Compute and GPU

This section is dedicated to compute related things, like GPU/vGPU or PCI passthrough, nested virtualization or advanced Xen features.

🔗 PCI Passthrough

0. Prerequisites

warning

Ensure VT-d/AMD-Vi Is Enabled

In order to use PCI passthrough your host system must have IOMMU functionality enabled. This should be more commonly enabled by default on enterprise hardware than on consumer hardware. It can be enabled in the BIOS/UEFI of systems with CPUs and chipsets which support it. For Intel platforms the feature is typically referred to as VT-d (Intel Virtualization Technology for Directed I/O); on AMD platforms it is typically listed as IOMMU or AMD-Vi. Please note that this is not the same as VT-x/AMD-v virtualisation support, and so these options are often listed separately.

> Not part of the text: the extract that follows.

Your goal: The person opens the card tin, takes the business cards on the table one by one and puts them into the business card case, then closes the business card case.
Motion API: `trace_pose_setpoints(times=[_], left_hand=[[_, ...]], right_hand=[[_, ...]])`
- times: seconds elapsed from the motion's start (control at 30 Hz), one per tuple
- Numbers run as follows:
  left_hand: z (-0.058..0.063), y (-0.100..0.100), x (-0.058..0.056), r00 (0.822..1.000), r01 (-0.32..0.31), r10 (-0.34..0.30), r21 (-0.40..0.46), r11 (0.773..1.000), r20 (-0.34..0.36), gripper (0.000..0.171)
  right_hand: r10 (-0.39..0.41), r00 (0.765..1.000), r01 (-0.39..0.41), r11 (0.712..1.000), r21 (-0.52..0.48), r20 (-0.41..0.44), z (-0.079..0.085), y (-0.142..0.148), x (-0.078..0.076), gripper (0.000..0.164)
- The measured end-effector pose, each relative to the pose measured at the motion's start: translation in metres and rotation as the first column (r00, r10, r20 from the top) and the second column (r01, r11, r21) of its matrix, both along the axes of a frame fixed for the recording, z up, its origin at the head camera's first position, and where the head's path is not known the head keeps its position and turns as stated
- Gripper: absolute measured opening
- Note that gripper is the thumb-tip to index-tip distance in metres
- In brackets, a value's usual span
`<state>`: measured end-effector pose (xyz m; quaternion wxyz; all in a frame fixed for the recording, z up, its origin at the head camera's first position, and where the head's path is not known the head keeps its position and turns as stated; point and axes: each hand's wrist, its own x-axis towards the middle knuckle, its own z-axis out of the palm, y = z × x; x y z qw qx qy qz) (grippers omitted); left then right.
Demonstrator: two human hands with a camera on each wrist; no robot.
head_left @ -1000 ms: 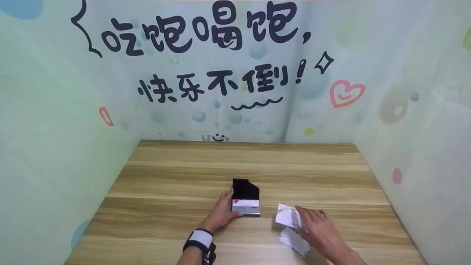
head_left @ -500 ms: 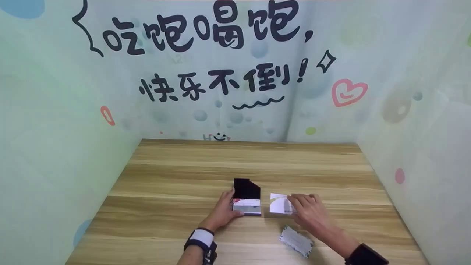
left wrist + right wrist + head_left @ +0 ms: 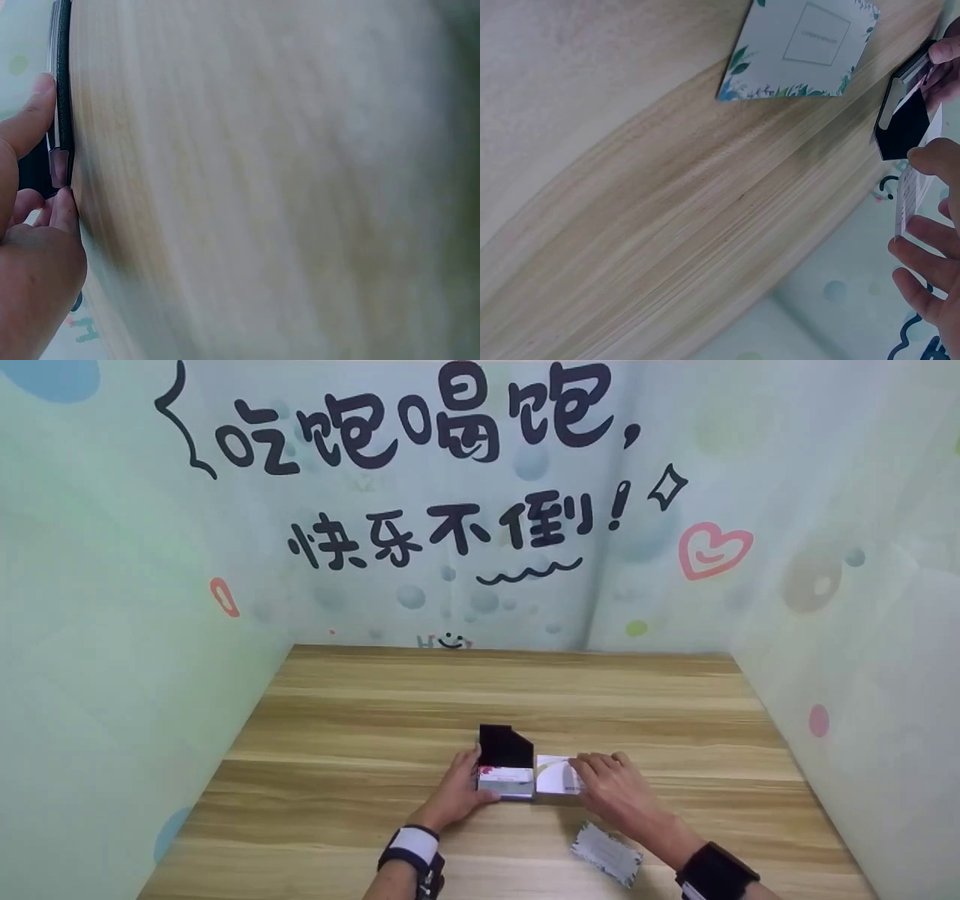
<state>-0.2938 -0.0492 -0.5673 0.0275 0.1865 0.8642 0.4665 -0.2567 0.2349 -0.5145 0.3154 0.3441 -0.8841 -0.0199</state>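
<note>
An opened black business card case point(image 3: 506, 746) with a silvery edge lies on the table, a card with a red pattern point(image 3: 511, 774) inside its near part. My left hand point(image 3: 452, 795) grips the case by its left side; in the left wrist view the thumb and fingers hold its edge point(image 3: 64, 90). Between the thumb and fingers of my right hand point(image 3: 616, 793) is a white business card point(image 3: 553, 775) with a gold curve, its left end close beside the case. From the right wrist view I cannot tell whether card point(image 3: 907, 199) and case point(image 3: 901, 129) touch.
A pale card with a leafy border point(image 3: 606, 855) lies at an angle on the wooden table point(image 3: 360, 712), below my right hand. Printed cloth walls point(image 3: 450, 607) enclose the table at the back and both sides.
My right hand has carried the white card up and left, from over the leafy card to beside the case. The left hand stays on the case.
</note>
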Motion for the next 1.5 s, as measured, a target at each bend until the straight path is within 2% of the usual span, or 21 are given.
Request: trace_pose_setpoints(times=[0.4,0.8,0.97,1.33,1.5], left_hand=[[0.0,-0.001,0.0,1.0,-0.003,0.003,0.005,1.0,0.005,0.088],[-0.003,-0.001,0.002,1.0,-0.003,0.003,0.008,1.0,0.022,0.087],[-0.002,-0.001,0.002,1.0,-0.014,0.014,-0.004,1.0,0.023,0.087],[0.001,0.0,0.003,1.0,-0.009,0.009,0.025,1.0,0.027,0.088],[-0.001,0.0,0.002,1.0,-0.011,0.011,0.003,1.0,0.009,0.088]], right_hand=[[0.053,0.998,-0.053,0.999,0.004,-0.018,-0.001,-0.013,-0.021,0.039],[0.045,0.998,-0.045,0.999,0.017,0.033,-0.007,-0.034,-0.045,0.038],[0.034,0.999,-0.034,0.999,0.015,0.005,-0.013,-0.042,-0.049,0.037],[-0.03,0.997,0.025,0.997,0.069,0.075,-0.014,-0.057,-0.051,0.048],[-0.024,0.997,0.02,0.998,0.061,0.067,-0.013,-0.067,-0.055,0.043]])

Consult your system or motherboard manual for instructions on where to find the setting in your BIOS/UEFI. In addition, system BIOS updates may reset the feature to its default state, which may require you to re-enable it.

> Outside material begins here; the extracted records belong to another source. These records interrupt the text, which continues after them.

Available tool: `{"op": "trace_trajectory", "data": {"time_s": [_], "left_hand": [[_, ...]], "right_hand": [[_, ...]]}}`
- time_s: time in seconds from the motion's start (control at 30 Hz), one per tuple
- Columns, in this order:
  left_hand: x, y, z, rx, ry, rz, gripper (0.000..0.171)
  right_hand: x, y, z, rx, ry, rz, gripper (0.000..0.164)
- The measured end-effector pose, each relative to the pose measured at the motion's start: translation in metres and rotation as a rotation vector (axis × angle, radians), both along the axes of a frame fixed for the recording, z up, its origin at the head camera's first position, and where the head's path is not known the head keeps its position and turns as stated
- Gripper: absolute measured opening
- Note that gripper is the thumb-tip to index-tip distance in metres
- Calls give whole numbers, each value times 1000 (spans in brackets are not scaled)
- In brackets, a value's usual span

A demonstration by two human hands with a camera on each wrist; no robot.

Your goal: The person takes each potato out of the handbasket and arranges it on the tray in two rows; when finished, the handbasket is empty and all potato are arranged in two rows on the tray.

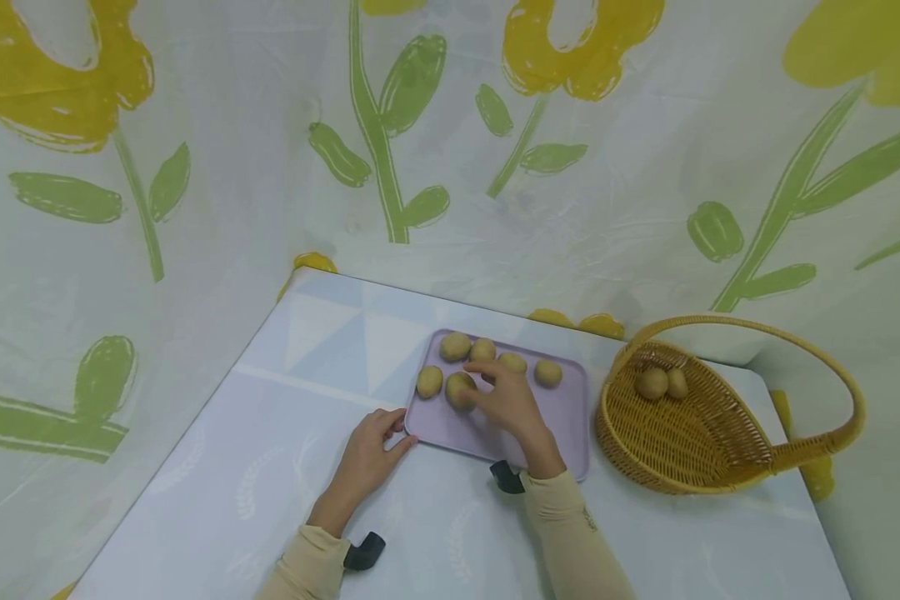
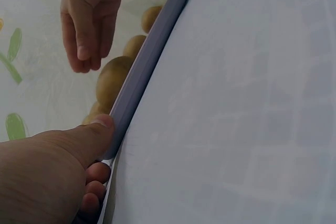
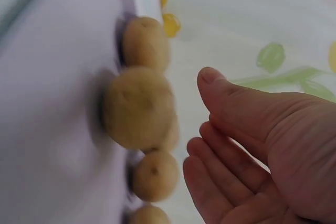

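Observation:
Several potatoes lie on a lilac tray (image 1: 438, 423), most of them towards its far side. My left hand (image 1: 367, 458) grips the tray's near left corner; in the left wrist view its thumb (image 2: 97, 129) lies on the rim and the other fingers curl below. Above the tray is my right hand (image 1: 506, 408), fingers loosely bent, beside a larger potato (image 1: 461, 391). A gap between that potato (image 3: 139, 107) and the right hand (image 3: 236, 156) shows in the right wrist view, with nothing between thumb and fingers.
A wicker basket (image 1: 660, 442) with a tall arched handle stands right of the tray and holds two potatoes (image 1: 660, 383). Flower-patterned cloth (image 1: 450, 217) hangs behind the table (image 1: 285, 467).

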State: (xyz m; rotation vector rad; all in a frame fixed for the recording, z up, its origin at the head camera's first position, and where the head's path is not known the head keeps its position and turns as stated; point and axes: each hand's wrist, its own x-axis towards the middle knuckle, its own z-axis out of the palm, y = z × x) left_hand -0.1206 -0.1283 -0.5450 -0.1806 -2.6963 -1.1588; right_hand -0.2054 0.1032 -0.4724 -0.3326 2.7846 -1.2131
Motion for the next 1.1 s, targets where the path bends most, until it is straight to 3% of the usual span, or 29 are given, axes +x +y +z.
{"op": "trace_trajectory", "data": {"time_s": [0.23, 0.43, 0.67, 0.9, 1.1], "left_hand": [[0, 0, -1, -3, -3, 0, 38], [0, 0, 0, 5, -14, 4, 40], [-1, -1, -1, -5, -15, 9, 39], [-1, 0, 1, 2, -36, 12, 39], [0, 1, 3, 15, -62, 13, 40]], "right_hand": [[5, 30, 16, -89, -19, -2, 45], [11, 59, 35, -84, 39, -21, 44], [24, 96, 61, -83, 42, -38, 41], [30, 138, 75, -28, 34, 20, 38], [28, 184, 73, -31, 62, 135, 34]]}}
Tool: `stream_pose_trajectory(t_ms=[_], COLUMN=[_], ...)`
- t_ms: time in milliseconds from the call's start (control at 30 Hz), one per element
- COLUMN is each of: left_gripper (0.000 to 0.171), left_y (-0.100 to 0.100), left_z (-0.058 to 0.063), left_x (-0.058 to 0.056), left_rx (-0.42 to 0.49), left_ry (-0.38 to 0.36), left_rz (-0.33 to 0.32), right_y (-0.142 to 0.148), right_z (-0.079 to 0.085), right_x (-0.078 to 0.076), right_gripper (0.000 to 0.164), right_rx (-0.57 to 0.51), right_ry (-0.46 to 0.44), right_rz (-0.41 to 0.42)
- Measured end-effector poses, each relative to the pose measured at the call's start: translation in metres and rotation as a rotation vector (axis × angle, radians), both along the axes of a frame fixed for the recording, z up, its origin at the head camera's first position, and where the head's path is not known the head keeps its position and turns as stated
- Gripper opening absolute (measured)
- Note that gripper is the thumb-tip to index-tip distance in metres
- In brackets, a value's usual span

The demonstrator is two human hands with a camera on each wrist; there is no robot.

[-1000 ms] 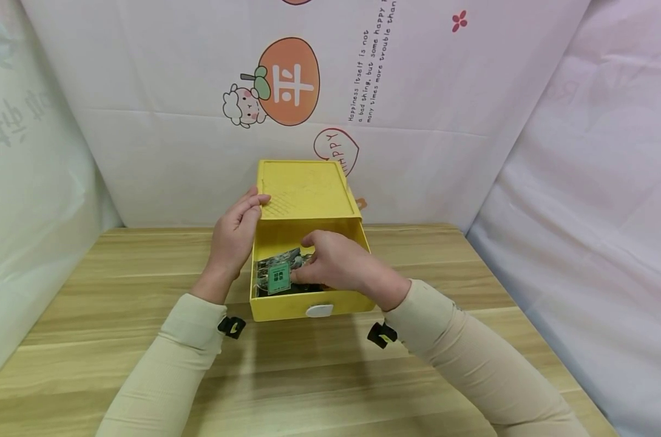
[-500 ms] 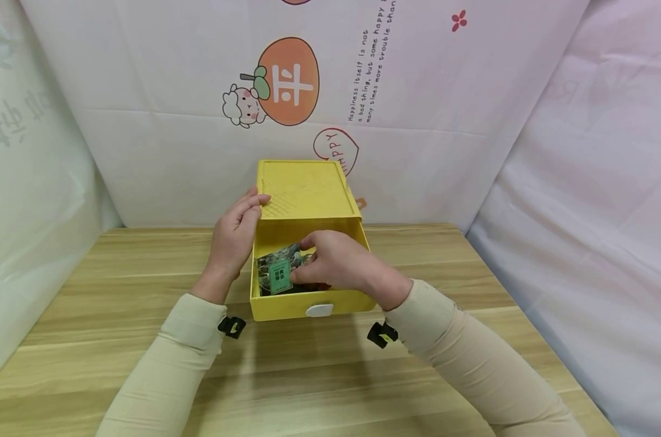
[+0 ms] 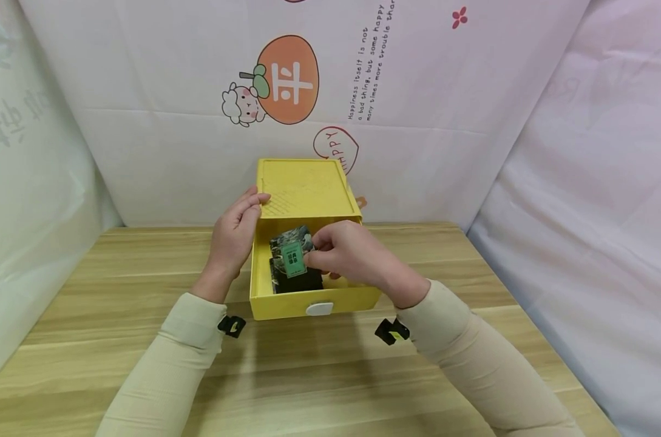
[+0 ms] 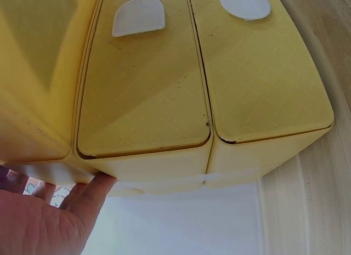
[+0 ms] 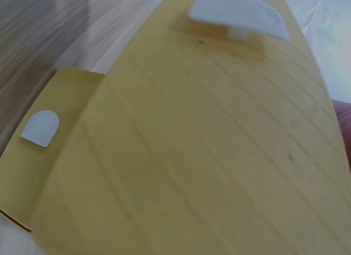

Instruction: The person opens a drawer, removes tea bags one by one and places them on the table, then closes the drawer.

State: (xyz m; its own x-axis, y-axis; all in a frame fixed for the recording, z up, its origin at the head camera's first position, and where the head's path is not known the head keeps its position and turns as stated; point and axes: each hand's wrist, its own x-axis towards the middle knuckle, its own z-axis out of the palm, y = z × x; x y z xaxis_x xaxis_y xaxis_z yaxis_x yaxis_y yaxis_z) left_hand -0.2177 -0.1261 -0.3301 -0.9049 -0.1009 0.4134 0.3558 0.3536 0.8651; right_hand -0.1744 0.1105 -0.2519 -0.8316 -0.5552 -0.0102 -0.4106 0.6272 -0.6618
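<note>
The dark printed packet (image 3: 294, 259) lies directly to the left of the right hand (image 3: 352, 255), whose thumb and forefinger pinch its near side edge; the rest of it reaches away leftward from those fingers, over the pulled-out drawer (image 3: 283, 308). Its longer axis seems to run roughly away from the person, leaning slightly, though the covered edge leaves this unsure. The right hand is the nearer one; the left hand (image 3: 234, 233) is farther off, beyond the packet, fingers extended against the side of the yellow drawer cabinet (image 3: 306, 188), their tips over its top edge. The packet looks thin and flat, with a grey-green pattern, a black lower part and a rectangular green label; whether the black part is a separate piece cannot be told. Below the right fingers, the drawer's plastic-looking front carries a rounded white pull tab (image 3: 320, 310) and faint diagonal grooves, above a pale, wood-grained worktop (image 3: 445, 273).
</note>
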Motion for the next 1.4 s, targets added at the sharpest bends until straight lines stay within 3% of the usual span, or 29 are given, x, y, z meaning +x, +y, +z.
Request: stream_pose_trajectory(t_ms=[567,1067,1400], left_gripper=[0.045,0.044,0.044], left_y=[0.0,0.001,0.001], left_z=[0.0,0.0,0.0], left_x=[0.0,0.0,0.0], left_rx=[0.006,0.008,0.014], left_ry=[0.003,0.005,0.001], left_rz=[0.008,0.011,0.009], right_y=[0.028,0.061,0.078], right_z=[0.014,0.018,0.013], right_x=[0.005,-0.009,-0.027], right_gripper=[0.02,0.029,0.036], right_rx=[-0.17,-0.33,-0.36], right_ry=[0.036,0.03,0.007], right_rz=[-0.151,-0.279,-0.375])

If you attempt to perform PCI passthrough on a system which does not have VT-d/IOMMU enabled, you may encounter the following error when you start the target virtual machine:

Internal error: xenopsd internal error: Device.PCI.Cannot_add(_, _)

warning

You may not be able to passthrough USB controllers on XCP-ng 8.2

When attempting to enable PCI passthrough on USB controllers on XCP-ng 8.2, you may see an error when starting the VM in your logs similar to

Internal error: xenopsd internal error: Cannot_add(0000:00:1d.0, Xenctrlext.Unix_error(30, "1: Operation not permitted"))

and an error in /var/log/xen/hypervisor.log

[2020-08-22 10:09:03] (XEN) [  297.542134] [VT-D] It's disallowed to assign 0000:08:00.0 with shared RMRR at 7ba77000 for Dom32753.
[2020-08-22 10:09:03] (XEN) [  297.542136] d[IO]: assign (0000:08:00.0) failed (-1)

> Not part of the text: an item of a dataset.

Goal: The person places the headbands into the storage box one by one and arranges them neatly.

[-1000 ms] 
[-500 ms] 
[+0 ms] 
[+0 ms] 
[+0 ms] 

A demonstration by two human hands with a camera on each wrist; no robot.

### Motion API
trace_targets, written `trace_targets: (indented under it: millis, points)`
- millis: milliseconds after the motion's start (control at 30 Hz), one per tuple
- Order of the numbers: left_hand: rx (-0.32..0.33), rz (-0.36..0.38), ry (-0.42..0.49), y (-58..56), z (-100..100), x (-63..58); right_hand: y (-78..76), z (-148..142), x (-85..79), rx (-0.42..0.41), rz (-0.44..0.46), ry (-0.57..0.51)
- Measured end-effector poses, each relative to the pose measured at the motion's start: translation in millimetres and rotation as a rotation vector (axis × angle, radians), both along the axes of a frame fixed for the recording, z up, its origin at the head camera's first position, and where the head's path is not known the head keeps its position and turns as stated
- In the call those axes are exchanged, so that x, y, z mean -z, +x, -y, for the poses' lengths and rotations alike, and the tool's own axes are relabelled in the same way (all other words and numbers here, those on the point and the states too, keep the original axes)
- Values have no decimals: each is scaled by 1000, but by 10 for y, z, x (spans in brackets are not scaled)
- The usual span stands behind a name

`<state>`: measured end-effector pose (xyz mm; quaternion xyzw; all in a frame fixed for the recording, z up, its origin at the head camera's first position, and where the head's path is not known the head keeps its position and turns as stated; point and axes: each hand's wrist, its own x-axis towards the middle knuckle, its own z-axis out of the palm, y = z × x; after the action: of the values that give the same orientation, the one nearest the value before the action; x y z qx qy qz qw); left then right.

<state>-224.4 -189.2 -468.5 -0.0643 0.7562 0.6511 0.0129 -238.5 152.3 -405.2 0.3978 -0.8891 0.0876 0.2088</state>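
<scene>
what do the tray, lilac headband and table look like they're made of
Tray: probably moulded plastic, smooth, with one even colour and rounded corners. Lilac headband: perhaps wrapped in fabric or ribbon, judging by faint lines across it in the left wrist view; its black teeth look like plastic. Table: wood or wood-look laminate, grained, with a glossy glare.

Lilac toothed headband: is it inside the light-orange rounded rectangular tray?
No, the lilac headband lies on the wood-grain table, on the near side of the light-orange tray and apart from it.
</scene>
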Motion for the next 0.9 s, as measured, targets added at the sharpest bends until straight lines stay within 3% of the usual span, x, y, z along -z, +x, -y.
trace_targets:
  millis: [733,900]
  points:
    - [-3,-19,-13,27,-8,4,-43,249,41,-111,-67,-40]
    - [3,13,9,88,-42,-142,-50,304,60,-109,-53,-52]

On XCP-ng 8.3, this limitation is lifted for most hardware.

1. Find your devices ID (B/D/F) on the PCI bus using one of the following methods:

Method 1: List PCI Devices with lspci

This method is the easiest way to find devices.

[root@xen ~]# lspci
...
04:01.0 Ethernet controller: Intel Corporation 82541PI Gigabit Ethernet Controller (rev 05)

Method 2: List System Device Classes with find

This method works best for finding the device ID by class. The example below the class is net and shows how to find the device ID of a specific network interface.

[root@xen ~]# find /sys/class/net -exec readlink {} +
../../devices/virtual/net/lo
../../devices/pci0000:00/0000:04:01.0/net/eth1

Method 3: List PCI devices using XAPI

This method works since XCP-ng 8.3.

Run xe pci-list.

2. Tell XCP-ng not to use this device ID for Dom0

Disabling the device

To hide the device from dom0:

XCP-ng 8.2

Add the xen-pciback.hide parameter to the kernel boot parameters:

/opt/xensource/libexec/xen-cmdline --set-dom0 "xen-pciback.hide=(0000:04:01.0)"

You can hide multiple devices. If you wanted to add another device at 00:19.0 just append it to the parameter.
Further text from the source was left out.